**Instructions for the task**:
Beneath this instruction is a block of data; output from it exactly the lines that run from the one containing "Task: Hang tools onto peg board" through the one containing "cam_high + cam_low", inclusive.

╭──

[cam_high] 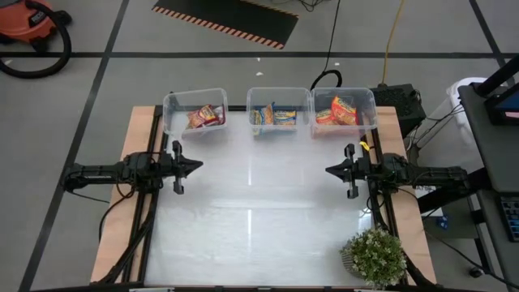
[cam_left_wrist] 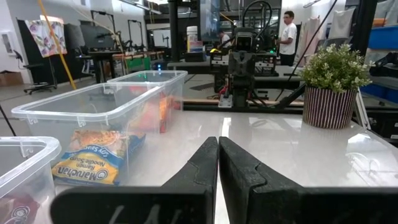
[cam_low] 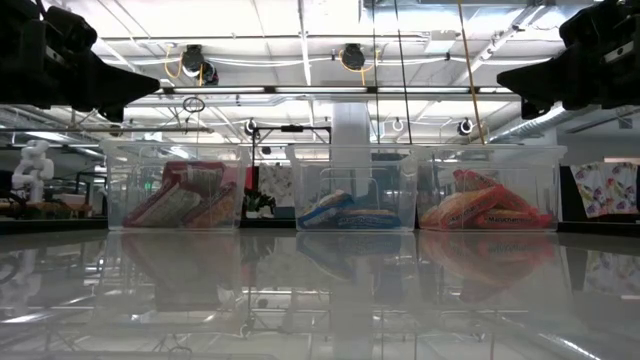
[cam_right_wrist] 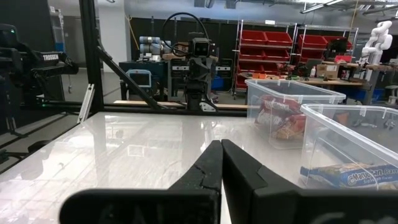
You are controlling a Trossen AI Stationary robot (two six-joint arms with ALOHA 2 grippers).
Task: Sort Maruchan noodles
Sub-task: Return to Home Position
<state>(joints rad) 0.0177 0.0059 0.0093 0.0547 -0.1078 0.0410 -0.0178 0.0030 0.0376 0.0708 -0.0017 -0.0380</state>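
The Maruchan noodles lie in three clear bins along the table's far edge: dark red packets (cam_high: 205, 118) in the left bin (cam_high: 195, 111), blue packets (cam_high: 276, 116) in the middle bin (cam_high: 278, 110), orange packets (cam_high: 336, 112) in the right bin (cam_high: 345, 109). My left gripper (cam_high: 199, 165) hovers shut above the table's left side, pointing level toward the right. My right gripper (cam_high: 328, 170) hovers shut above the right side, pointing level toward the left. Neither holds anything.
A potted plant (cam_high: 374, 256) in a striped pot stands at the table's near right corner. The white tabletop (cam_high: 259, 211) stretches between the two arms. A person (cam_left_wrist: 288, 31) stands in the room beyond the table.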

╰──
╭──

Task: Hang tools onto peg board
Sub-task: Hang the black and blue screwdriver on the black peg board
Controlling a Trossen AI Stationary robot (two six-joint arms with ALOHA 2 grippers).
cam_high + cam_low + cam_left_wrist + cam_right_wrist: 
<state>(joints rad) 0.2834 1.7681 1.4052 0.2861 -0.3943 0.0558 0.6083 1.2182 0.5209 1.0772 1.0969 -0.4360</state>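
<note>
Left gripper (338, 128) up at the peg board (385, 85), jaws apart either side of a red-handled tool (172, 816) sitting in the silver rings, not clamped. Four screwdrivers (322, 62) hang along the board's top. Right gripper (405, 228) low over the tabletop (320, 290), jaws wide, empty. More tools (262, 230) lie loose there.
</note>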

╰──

**Answer for this exercise**:
Task: Hang tools onto peg board
Sub-task: Hang the black and blue screwdriver on the black peg board
Controlling a Trossen AI Stationary robot (two six-joint arms with ALOHA 2 grippers).
cam_high + cam_low + cam_left_wrist + cam_right_wrist: 

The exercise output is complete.